NOMS DE LIEUX – LES LIEUX
noms sur les pentes sud du Ventoux, au-dessus de Caromb

forêt de Malaucène
le grand Barbeirol
Tête du gros Charme
rocher du Gros Pata
rocher des Rams
montagne de Piaud
les clops / les clapes
combe de Mars
combe d'Ansis
combe Soume
combe de la Grave
vallon de Coste d'Antoni
vallon des Vabres
Vallon de Counillon….
nichés au creux de l'arc de cercle du Ventoux

arbre : micocoulier

* lieux où il fait vent
* lieux où il fait sud
* lieux où il fait cagnard
* lieux où il fait ombre fraîche
* lieux où il fait pied nu sur la pierre fraîche
* lieux où il fait fond de cave résonnante
* lieux où il fait soif
* lieux où il fait eau pour la soif des bêtes
* lieux où il fait neige

 

NOMS DE LIEUX – LES GENS
le ferronnier et son atelier au grand puits de lumière, sa forge au charbon, ses deux enclumes massives posées chacune sur une section de tronc cerclé de fer, avec anneaux d’accroche pour le différents marteaux.
la dame malade qui nous reçoit dans son lit, princière, et sa vitalité tout à la fois vivace, affirmée et flageolante.
le gars qui fait du bois le matin puis nous fait visiter des maisons inhabitées.
celui qui et fait danser les courbes de l’épicéa et de l’érable pour en faire des violons…
ceux qui ont rebâti un ancien hôpital abritant une petite grotte de sable, tout au fond, et un solarium royal, tout en haut.

 

sa 14.03.15
Vaucluse.

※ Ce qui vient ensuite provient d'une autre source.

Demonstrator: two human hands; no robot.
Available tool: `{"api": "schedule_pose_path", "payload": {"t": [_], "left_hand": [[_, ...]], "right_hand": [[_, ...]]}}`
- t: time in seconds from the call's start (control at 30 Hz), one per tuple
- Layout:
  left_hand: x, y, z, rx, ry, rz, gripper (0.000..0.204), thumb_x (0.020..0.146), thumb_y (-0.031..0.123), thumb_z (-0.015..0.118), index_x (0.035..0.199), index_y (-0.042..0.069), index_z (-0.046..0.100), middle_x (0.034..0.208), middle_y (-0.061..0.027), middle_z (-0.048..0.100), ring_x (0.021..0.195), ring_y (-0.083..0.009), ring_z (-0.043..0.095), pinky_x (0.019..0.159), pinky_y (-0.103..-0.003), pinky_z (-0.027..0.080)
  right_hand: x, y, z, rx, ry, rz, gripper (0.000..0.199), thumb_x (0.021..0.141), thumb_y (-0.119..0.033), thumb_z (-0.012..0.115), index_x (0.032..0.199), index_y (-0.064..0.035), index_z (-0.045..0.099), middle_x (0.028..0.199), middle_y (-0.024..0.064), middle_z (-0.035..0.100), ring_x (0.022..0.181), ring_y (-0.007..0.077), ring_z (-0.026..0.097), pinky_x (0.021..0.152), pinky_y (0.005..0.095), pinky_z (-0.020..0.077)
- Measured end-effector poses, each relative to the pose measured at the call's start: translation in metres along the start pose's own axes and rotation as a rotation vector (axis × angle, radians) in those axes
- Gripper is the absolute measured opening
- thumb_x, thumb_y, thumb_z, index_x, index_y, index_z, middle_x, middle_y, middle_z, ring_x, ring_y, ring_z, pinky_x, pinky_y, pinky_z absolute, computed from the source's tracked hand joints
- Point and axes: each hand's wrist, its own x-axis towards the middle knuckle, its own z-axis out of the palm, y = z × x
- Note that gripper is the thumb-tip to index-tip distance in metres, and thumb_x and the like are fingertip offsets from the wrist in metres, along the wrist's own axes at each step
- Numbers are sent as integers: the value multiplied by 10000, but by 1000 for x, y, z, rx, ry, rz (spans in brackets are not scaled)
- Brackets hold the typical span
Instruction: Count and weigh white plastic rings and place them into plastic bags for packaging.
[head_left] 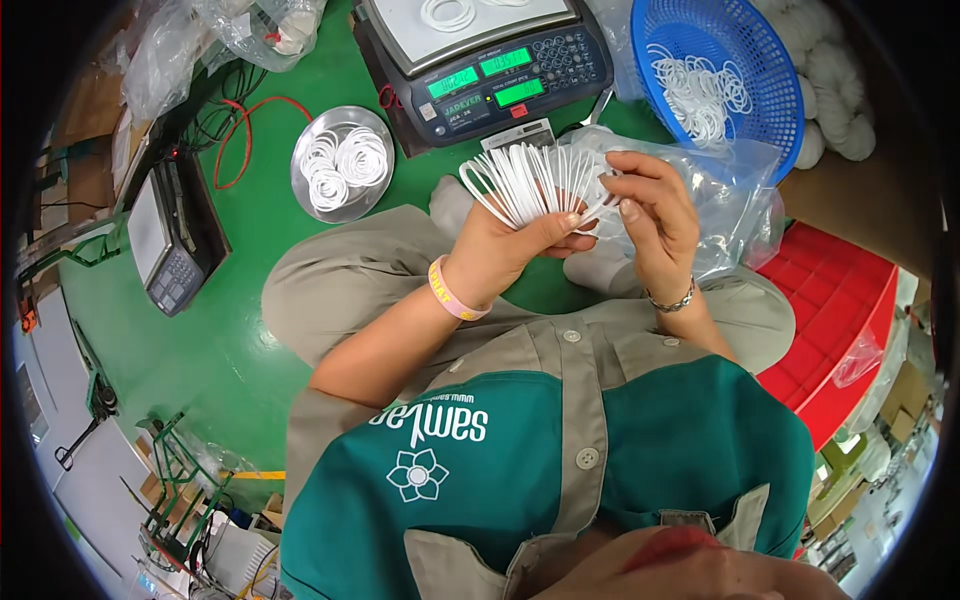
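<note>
White rings: you are holding a fanned stack of thin white rings [525, 180] in front of your chest, above your crossed legs and just below the scale.
Left hand: your left hand [510, 245] is closing around the lower edge of the stack, thumb pressing on the near side, fingers curling underneath; a pink wristband [452, 292] is sitting on that wrist.
Right hand: your right hand [655, 215] is partly curling, its fingertips [612, 190] pinching the right end of the fan, with the other fingers bending loosely above; a metal bracelet [672, 300] is circling that wrist.
Clear bag: a clear plastic bag [735, 195] is lying just behind your right hand, touching the basket's near edge.
Scale: a counting scale [480, 70] with green lit displays is standing on the green floor [200, 340] just beyond the rings, and a few white rings are lying on its pan.
Metal dish: a round metal dish [342, 162] with more white rings is sitting to the left of the scale, near your left knee.
Blue basket: a blue plastic basket [715, 70] is holding a loose heap of white rings at the upper right.
Second scale: a smaller scale [165, 245] is lying well apart at the left.
Red crate: a red crate [830, 320] is sitting by your right leg.
</note>
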Motion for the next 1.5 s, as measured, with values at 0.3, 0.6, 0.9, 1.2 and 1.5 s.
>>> {"api": "schedule_pose_path", "payload": {"t": [0.3, 0.6, 0.9, 1.2, 1.5], "left_hand": [[0, -3, -1, 16, -40, 17, 194, 850, 65, 596, 1027, -3, 554, 926, -79, 627, 796, -193, 651, 659, -269, 532], [-1, -4, -1, 25, -36, 25, 186, 850, 63, 596, 1020, -1, 554, 917, -81, 629, 792, -192, 651, 656, -270, 532], [0, -7, -3, 27, -58, 25, 182, 851, 57, 592, 1018, -7, 556, 922, -92, 631, 796, -194, 649, 663, -275, 532], [1, -9, -4, -4, -74, 20, 194, 855, 50, 582, 1035, -15, 552, 945, -102, 629, 792, -205, 651, 692, -294, 544], [1, -10, -4, 16, -92, -1, 210, 847, 57, 595, 1041, -9, 549, 945, -102, 627, 796, -200, 649, 674, -286, 542]], "right_hand": [[3, -4, -3, -68, -101, -10, 296, 813, -185, 604, 1059, -22, 627, 831, 99, 555, 716, 169, 504, 632, 265, 411], [3, -7, -3, -51, -94, 0, 328, 840, -258, 573, 1071, -34, 637, 798, 73, 520, 714, 154, 490, 615, 256, 397], [7, -3, -4, -110, -34, -149, 270, 837, -272, 572, 933, -32, 649, 844, 82, 571, 714, 196, 492, 642, 297, 395], [5, -4, -5, -186, -160, -68, 372, 859, -317, 518, 1073, -35, 632, 779, 65, 532, 778, 208, 470, 679, 308, 379], [6, -3, 0, -99, -63, -96, 390, 871, -361, 503, 1021, -28, 641, 865, 96, 553, 794, 227, 487, 705, 322, 394]]}}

Caromb.

il pleut. la percussion de la flotte sur la toile de la tonnelle.

nous sommes maintenant près d’une trentaine dans ces maisons du village, toutes disciplines confondues (danseurs, peintres, graphistes, designers, architectes, écrivains et poètes, musiciens et compositeurs…).
on picole, fume pas mal depuis le début de la semaine… alors je lève un peu le pied, là.
mais ça s’amuse, danse et picole encore. à quel point avons-nous conscience de cette position que nous avons de temps, de dégagement des nécessités alimentaires, de possibilité de recul des contingences triviales, et comment s’empare-t-on de cet espace et de ce temps pour tenter de construire quelque chose d’un tant soit peu viable ?

 

di 15.03.15
Vaucluse. Caromb.

je quitte les lieux ayant essayé de créer quelques petites formes, en tout cas jeté les bases textuelles et dramaturgiques, scénographiques, techniques de ces formes possibles. je reviendrai, pour répéter et jouer ça en juillet pendant le festival.

quant à la forme que je vais créer là-bas, construire une petite chose dont je sois à peu près fier, donc la travailler. j’ai pour l’instant surtout repéré, inventorié les possibles et des conduites éventuelles. restera à répéter, non pas à fixer mais à explorer pleinement le champ des possibles, avant de tenter de les jouer « dans le jet ».